Go through the lines below and copy each one that holds the string "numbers".
*** The data ***
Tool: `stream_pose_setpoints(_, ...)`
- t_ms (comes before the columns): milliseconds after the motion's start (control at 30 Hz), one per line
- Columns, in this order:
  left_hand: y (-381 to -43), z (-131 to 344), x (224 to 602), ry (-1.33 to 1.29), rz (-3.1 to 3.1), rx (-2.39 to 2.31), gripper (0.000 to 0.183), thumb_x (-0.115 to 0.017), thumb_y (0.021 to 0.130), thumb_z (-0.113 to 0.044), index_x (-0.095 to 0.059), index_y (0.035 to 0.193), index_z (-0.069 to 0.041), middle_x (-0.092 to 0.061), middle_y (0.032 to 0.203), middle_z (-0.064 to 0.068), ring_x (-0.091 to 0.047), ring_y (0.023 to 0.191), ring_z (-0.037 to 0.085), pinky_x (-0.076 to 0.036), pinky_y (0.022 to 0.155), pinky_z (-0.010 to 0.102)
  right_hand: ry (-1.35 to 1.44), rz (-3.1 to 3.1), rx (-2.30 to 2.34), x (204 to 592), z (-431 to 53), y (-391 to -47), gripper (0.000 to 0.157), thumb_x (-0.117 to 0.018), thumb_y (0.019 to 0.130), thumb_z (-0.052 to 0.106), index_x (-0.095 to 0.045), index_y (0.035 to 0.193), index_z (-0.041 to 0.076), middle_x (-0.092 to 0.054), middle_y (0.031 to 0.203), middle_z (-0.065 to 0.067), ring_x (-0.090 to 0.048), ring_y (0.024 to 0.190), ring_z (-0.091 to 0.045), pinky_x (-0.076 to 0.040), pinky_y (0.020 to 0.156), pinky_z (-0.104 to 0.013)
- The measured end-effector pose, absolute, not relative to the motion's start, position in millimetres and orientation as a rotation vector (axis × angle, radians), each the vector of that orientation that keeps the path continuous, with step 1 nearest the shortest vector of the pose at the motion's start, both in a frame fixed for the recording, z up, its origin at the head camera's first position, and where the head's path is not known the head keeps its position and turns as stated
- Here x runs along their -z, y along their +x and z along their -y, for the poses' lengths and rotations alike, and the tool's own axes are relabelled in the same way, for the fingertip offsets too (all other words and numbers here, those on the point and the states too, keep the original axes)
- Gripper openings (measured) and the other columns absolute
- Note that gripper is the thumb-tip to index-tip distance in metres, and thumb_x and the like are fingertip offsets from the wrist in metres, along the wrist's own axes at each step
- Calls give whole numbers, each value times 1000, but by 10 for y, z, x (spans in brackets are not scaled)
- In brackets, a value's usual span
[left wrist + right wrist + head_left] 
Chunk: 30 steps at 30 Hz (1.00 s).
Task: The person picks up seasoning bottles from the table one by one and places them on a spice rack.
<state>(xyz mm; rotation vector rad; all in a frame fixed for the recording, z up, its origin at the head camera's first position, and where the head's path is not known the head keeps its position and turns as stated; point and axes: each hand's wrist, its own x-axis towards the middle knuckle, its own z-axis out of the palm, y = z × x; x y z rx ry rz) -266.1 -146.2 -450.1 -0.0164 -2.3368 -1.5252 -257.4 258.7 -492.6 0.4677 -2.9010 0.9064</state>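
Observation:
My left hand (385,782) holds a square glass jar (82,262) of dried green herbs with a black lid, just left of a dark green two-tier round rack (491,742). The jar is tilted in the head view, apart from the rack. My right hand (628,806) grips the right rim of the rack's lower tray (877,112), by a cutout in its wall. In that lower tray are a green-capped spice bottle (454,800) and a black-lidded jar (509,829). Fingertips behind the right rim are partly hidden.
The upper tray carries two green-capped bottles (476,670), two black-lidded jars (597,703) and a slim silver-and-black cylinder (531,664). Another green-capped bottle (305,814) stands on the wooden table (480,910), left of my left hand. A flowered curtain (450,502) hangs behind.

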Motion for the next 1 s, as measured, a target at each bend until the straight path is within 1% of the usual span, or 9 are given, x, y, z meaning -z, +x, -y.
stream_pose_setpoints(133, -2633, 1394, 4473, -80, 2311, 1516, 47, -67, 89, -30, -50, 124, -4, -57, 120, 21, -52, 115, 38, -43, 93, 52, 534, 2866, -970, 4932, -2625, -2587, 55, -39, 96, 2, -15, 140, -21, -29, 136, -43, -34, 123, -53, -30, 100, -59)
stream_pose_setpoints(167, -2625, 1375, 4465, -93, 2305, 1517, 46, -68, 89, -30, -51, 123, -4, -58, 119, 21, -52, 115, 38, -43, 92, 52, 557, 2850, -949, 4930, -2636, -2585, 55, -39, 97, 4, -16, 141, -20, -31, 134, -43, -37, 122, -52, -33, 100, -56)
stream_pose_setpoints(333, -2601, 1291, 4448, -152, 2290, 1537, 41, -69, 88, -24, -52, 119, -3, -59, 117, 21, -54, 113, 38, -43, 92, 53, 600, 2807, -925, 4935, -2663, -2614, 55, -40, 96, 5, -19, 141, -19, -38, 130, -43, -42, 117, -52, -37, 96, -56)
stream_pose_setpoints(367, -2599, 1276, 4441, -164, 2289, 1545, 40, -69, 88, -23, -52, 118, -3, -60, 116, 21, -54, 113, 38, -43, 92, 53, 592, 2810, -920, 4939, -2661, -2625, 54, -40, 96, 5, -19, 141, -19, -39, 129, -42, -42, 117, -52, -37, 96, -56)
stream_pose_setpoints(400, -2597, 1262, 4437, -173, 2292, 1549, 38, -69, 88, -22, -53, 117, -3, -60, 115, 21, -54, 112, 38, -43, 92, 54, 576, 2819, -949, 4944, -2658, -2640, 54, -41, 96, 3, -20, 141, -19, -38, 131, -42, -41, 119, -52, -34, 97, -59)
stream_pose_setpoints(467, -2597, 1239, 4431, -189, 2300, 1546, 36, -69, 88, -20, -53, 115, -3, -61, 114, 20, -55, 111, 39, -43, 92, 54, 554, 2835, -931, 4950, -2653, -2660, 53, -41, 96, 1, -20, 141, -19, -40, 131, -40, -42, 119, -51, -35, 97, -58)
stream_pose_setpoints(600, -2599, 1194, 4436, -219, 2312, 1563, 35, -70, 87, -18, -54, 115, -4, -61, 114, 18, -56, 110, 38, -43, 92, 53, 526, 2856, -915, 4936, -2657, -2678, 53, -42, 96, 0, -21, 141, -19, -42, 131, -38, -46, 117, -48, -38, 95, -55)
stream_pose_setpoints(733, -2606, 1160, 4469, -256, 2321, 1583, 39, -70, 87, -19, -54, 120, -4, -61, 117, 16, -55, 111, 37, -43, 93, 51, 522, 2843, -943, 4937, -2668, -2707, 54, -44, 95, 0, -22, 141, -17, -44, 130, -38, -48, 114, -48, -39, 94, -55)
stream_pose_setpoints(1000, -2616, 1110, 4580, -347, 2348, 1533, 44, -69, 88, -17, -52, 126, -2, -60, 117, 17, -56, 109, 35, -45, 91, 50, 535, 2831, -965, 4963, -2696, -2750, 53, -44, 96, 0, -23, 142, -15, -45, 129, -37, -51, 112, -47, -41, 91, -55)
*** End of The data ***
• _Problem solution_:
- Here x runs along their -z, y along their +x and z along their -y, for the poses' lengths and rotations alike, and the tool's own axes are relabelled in the same way, for the fingertip offsets too (all other words and numbers here, those on the point and the states too, keep the original axes)
- Calls give whole numbers, each value times 1000, but by 10 for y, z, x (spans in brackets are not scaled)

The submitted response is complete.